The CHINESE takeout version of chicken satay! This Chinese Satay Chicken Stir Fry is quite different to Malaysian and Thai satay, but just as delicious.
This is a made from scratch chicken satay recipe, and there is every possibility you already have everything you need to make this. Similar to the Everyday Chicken Curry, the simplicity of the spices required will surprise you.

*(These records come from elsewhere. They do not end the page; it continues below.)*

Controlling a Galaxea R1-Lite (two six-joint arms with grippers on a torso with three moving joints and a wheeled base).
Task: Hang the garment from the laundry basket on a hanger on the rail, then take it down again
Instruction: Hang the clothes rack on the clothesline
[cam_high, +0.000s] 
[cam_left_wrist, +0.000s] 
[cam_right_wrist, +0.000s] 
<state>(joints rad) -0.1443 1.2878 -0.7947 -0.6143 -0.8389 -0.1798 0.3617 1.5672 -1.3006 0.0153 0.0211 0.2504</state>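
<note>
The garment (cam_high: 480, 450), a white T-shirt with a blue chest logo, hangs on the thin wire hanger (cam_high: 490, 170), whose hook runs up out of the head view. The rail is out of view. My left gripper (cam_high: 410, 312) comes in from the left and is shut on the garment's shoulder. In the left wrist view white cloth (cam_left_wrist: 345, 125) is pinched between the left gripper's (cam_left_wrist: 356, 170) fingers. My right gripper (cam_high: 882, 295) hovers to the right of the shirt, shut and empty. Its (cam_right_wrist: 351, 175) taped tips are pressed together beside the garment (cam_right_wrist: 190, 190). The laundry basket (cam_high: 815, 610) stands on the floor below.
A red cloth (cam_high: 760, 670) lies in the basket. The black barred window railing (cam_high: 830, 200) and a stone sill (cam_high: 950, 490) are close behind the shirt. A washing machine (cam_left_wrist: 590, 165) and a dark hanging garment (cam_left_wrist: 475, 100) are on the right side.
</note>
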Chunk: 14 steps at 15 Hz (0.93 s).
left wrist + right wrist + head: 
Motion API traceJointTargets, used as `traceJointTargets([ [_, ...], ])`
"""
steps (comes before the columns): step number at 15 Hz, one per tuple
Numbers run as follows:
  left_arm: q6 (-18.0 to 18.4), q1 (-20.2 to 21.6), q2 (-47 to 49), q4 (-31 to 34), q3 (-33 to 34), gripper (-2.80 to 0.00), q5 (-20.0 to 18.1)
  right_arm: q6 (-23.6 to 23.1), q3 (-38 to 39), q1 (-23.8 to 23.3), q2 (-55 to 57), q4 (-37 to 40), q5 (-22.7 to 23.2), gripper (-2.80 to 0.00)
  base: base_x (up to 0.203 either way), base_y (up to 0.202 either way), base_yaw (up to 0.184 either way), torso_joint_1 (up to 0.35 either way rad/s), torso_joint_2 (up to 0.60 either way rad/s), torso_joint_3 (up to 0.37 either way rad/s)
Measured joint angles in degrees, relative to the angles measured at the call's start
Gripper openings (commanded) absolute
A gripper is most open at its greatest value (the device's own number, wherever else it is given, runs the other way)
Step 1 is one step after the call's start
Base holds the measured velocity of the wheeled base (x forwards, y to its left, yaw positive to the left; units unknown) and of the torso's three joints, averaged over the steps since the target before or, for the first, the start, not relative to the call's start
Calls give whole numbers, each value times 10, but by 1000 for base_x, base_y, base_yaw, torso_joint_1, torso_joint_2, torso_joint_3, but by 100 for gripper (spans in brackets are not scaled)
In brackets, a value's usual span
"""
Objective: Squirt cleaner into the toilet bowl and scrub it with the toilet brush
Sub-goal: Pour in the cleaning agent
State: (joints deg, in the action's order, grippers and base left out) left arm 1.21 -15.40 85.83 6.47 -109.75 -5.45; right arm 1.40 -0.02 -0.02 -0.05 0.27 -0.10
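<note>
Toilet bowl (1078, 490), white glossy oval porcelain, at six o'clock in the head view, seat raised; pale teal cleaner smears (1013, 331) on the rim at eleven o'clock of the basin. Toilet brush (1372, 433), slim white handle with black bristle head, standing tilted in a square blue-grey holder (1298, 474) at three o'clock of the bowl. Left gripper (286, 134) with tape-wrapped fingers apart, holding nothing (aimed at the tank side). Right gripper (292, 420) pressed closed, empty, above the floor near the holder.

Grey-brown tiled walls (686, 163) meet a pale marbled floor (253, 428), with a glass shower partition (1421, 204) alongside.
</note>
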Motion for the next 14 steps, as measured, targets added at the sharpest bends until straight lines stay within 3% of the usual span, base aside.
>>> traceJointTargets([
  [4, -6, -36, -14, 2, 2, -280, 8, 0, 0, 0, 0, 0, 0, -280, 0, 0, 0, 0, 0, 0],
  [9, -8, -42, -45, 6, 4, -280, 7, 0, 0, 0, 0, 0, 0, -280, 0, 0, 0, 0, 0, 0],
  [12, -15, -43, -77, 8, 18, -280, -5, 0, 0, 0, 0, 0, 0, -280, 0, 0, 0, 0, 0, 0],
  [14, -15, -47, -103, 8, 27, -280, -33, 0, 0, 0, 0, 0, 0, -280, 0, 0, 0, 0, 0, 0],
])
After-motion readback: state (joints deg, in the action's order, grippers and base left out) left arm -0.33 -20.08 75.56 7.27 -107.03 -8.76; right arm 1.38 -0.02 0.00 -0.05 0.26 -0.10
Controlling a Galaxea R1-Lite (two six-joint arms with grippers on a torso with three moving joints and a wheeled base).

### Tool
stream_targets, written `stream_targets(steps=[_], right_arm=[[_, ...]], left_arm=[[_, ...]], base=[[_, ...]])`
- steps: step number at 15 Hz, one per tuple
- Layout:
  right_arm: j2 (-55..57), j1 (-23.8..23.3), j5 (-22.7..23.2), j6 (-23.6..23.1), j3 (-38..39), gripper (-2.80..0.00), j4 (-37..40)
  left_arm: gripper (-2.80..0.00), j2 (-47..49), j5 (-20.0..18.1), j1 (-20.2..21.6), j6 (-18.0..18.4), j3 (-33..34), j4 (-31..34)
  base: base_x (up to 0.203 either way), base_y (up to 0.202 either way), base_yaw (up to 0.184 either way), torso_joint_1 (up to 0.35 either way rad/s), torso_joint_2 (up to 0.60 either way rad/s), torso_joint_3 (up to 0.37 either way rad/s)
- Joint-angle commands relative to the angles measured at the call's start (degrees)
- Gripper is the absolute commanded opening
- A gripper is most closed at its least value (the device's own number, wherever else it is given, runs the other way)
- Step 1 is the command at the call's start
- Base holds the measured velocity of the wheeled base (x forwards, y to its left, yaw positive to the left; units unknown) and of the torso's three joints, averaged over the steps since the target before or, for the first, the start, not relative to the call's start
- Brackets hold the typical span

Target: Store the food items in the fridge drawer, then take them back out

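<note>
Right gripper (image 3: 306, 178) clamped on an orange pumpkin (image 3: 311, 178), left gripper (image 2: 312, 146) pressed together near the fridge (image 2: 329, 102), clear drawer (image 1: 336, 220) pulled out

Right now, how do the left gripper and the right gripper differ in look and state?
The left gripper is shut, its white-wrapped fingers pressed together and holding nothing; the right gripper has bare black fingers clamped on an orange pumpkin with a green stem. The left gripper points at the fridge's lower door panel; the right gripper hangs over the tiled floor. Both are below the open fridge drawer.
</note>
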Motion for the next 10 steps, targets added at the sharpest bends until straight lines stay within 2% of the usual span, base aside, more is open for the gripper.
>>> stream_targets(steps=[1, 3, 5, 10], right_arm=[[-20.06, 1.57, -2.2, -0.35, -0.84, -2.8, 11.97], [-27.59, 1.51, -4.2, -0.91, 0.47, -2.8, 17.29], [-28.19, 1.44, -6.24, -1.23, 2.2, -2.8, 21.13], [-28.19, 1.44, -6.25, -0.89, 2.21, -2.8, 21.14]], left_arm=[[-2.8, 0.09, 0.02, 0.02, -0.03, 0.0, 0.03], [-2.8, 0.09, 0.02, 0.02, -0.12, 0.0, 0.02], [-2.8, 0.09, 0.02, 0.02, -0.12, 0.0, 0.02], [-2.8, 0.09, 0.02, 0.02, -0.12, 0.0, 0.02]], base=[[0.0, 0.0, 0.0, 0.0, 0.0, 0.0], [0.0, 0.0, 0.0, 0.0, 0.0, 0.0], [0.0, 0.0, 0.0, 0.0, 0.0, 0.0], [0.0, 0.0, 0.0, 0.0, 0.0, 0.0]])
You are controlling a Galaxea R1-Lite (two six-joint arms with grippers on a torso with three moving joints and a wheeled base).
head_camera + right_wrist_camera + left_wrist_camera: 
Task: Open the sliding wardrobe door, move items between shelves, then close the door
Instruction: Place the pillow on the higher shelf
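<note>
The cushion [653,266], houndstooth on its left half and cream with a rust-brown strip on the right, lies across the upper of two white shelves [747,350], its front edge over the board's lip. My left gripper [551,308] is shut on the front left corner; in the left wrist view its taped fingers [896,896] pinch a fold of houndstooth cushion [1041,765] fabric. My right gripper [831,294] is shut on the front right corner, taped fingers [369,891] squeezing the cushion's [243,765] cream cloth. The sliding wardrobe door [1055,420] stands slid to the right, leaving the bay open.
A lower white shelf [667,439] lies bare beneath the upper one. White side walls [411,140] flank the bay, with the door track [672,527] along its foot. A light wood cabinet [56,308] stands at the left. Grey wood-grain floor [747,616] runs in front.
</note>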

Chinese Satay Chicken Stir Fry
For years, I’ve been trying to extract restaurant secrets from my local Chinese restaurant. Each time I go, I weave a question innocently into the conversation, trying to pick up one more tip. Ask too many, or be too obvious, and they clam up and shake their heads. “No, no, no”, he’d say, shaking his head.
So I paused, trying to think of a clever way to extract the secret of his Satay Sauce from him.
“Err….How do you make your Satay Sauce?” I asked. Full marks for word smithing. I should have been a detective – brilliant, crafty questioning skills.
But to my surprise, he actually answered.
“We use Jimmy’s. But we change it!”, he said almost defensively, daring me to judge him for using a bottled sauce. “We add things. We make better!”
“Oh! I know Jimmy’s! What do you add?” I asked.
“No, no, no”, he said, clamming up.
Bugger. I went too far.

Chinese Satay Sauce
The Chinese take out version of Chicken in Satay Sauce is quite different from Malaysian, Thai and Indonesian Satay Sauce. It’s less coconut-y and less peanut-y (are they real words??), doesn’t have bits of crushed peanuts in the sauce, and has a stronger flavour from satay seasoning.
As my local Chinese takeout owner says, there is actually no such thing as satay in Chinese cuisine. But over the years the popularity of satay generally has evolved such that almost every neighbourhood Chinese restaurant here in Australia has x, y and z in Satay Sauce on the menu.
The brand of Satay Sauce that my Chinese restaurant refers to as using as their sauce base is called Jimmy’s Sate Sauce. It’s sold in some Asian shops and even at some fresh produce stores, like Harris Farms (not at all stores). A Chinese friend of mine told me that it’s quite widely used in restaurants, but always with other ingredients added.
However, because even I sometimes struggle to find Jimmy’s Sate Sauce, I decided to create a Chinese Satay Chicken Stir Fry made from scratch. It’s a homemade copycat and I’m the first to admit it’s not exactly the same. But it’s similar, and most importantly, it is a darn tasty satay sauce that’s easy to make with ingredients you’ll find at most supermarkets. Oh – and you know exactly what goes into it!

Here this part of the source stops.